Le roman combine une enquête policière classique à des considérations sociales et économiques contemporaines, tout en explorant les dynamiques de pouvoir qui traversent le milieu financier international et les régions éloignées comme la Laponie. Les personnages secondaires, notamment Ester et Diddi, ajoutent une dimension psychologique et picturale mais leur développement ne compense pas pleinement les lenteurs de l’intrigue principale.
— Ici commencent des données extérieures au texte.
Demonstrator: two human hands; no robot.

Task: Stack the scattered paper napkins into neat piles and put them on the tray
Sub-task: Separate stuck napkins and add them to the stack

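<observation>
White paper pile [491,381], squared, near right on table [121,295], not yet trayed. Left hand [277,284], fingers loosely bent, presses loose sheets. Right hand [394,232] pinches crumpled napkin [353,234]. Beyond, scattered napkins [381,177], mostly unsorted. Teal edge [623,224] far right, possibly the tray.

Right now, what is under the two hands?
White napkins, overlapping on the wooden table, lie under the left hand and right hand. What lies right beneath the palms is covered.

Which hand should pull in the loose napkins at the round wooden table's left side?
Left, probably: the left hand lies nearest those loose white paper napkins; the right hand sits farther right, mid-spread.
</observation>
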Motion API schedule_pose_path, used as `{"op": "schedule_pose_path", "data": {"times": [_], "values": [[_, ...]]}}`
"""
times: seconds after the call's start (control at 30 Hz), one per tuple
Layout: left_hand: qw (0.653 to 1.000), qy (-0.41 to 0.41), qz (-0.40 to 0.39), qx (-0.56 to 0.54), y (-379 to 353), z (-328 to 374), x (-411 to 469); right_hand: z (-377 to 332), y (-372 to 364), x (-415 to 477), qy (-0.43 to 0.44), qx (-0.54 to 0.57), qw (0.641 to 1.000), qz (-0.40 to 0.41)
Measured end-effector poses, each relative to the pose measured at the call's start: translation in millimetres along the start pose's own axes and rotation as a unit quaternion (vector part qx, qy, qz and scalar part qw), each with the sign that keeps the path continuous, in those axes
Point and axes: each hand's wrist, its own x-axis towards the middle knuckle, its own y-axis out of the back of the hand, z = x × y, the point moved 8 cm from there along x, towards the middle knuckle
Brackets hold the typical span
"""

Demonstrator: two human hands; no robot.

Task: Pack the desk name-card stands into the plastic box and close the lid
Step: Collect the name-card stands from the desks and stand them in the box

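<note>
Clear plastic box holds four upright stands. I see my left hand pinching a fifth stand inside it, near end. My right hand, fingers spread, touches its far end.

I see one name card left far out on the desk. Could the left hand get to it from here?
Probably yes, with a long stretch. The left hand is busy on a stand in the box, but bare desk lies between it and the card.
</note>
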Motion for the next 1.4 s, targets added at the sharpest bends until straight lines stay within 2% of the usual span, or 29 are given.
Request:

Structure narrative et tonalité

La narration alterne entre les points de vue et les temporalités, ce qui peut enrichir la compréhension des enjeux mais peut aussi nuire à la fluidité de la narration. La violence et le sensationnel prennent parfois le pas sur l’accumulation méthodique des indices et des enjeux financiers, ce qui place l’œuvre dans une veine romanesque plus sombre que novatrice.

Malgré tout, l’expertise de Rebecka dans les affaires juridiques et son sens aigu des liens humains restent des fils conducteurs, offrant une perspective psychologique intéressante au sein d’un décor nordique et industriel saisissant. Le roman oppose ainsi les milieux financiers mondialisés à des réalités locales et humaines, tout en s’interrogeant sur la frontière entre justice et pouvoir.

Infographie réseau financier et liens criminels

En somme, ce roman est une pièce où la violence et le sensationnel coexistent avec des tentatives d’analyse des rouages de la finance internationale, même si certaines parties de l’intrigue semblent dilapider des éléments forts au profit de la tension narrative.